I had a frustrating experience a couple of days ago. I was looking for an entry that I knew someone had put in his blog, but I just couldn’t find it. The title of the entry eluded me and I didn’t remember enough of the content so that search could turn up what I needed. I discovered that when I clicked on the category I knew it was in, only some of the recent content was displayed, not all entries. Ultimately, I gave up and I didn’t find what I was looking for.

What made it especially frustrating was that it my was my blog.

When I consolidated my various blogs into this one on my own site, I said that I wanted to do it so that I could have all my content together and I could experiment with ways of making useful. After 27 months, I just recently passed 1200 blog entries. The amount of material that is now available as back content is now too much to handled and processed in useful ways given the tools I has available. This evening I did two things:

  1. I reinstated a Google search box for my site.
  2. I made sure that searches and category archives displayed all the entries, not just some of the more recent ones.

This will help, but it’s not enough.

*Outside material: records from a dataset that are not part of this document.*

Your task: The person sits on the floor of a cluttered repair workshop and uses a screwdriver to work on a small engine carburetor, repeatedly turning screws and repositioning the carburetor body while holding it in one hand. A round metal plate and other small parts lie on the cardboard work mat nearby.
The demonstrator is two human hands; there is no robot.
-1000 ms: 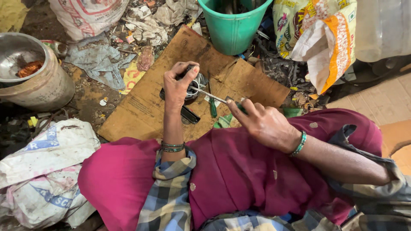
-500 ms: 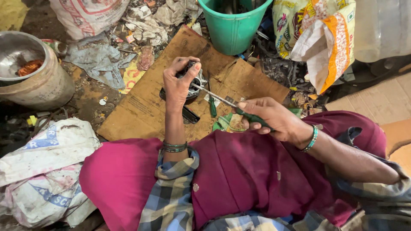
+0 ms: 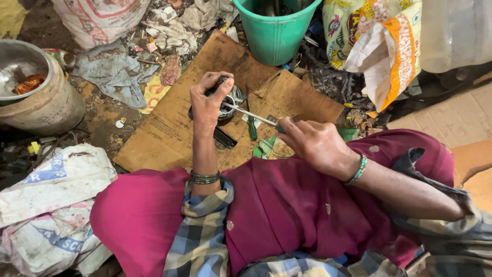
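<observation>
Hands: our left hand (image 3: pixel 207 102) grips a round metal part (image 3: pixel 231 100); our right hand (image 3: pixel 315 143) clenches a screwdriver (image 3: pixel 251 115), which could slip and jab fingers.

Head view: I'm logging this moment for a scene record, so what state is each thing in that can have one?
left hand: closed around the small round metal part, held above the cardboard sheet
right hand: gripping the screwdriver, tip at the part
green bucket: upright, open-topped
metal pot: upright, open, something orange inside
white sack: lying crumpled
</observation>
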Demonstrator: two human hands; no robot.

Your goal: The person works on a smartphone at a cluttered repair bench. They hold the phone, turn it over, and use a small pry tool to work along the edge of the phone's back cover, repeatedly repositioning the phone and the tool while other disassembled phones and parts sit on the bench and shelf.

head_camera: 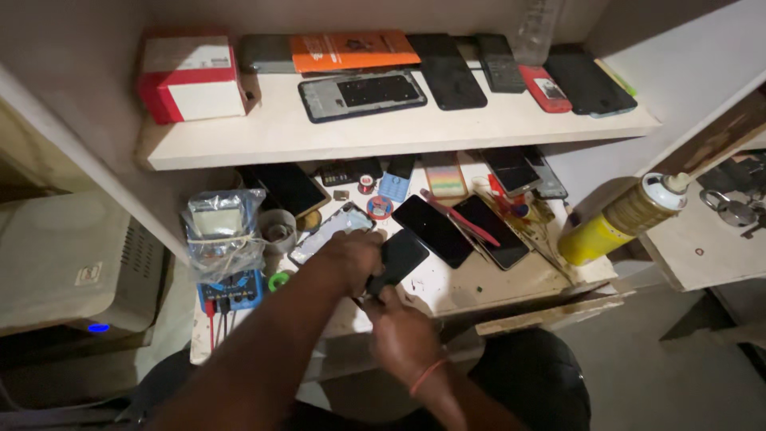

I plan to add more advanced search capabilities so that you can say things like “show me all entries that belong to the ‘ODF‘ and ‘Open Source’ categories that do not also belong to the ‘Linux’ category.” That’s a start, but I think more is necessary.

I think I need to fundamentally rethink how I use the categories. For example, maybe I need to mark some entries as ‘read me first’ or in some other way to indicate that they among all the entries that I consider among the most significant or clear or topical things that I think I’ve said about something. This could be added the fact as I see what people are reading the most.

There are other ways of organizing this information and I’m going to start experimenting with them. Pointers to such techniques or other suggestion on how to handle this overload are most welcome.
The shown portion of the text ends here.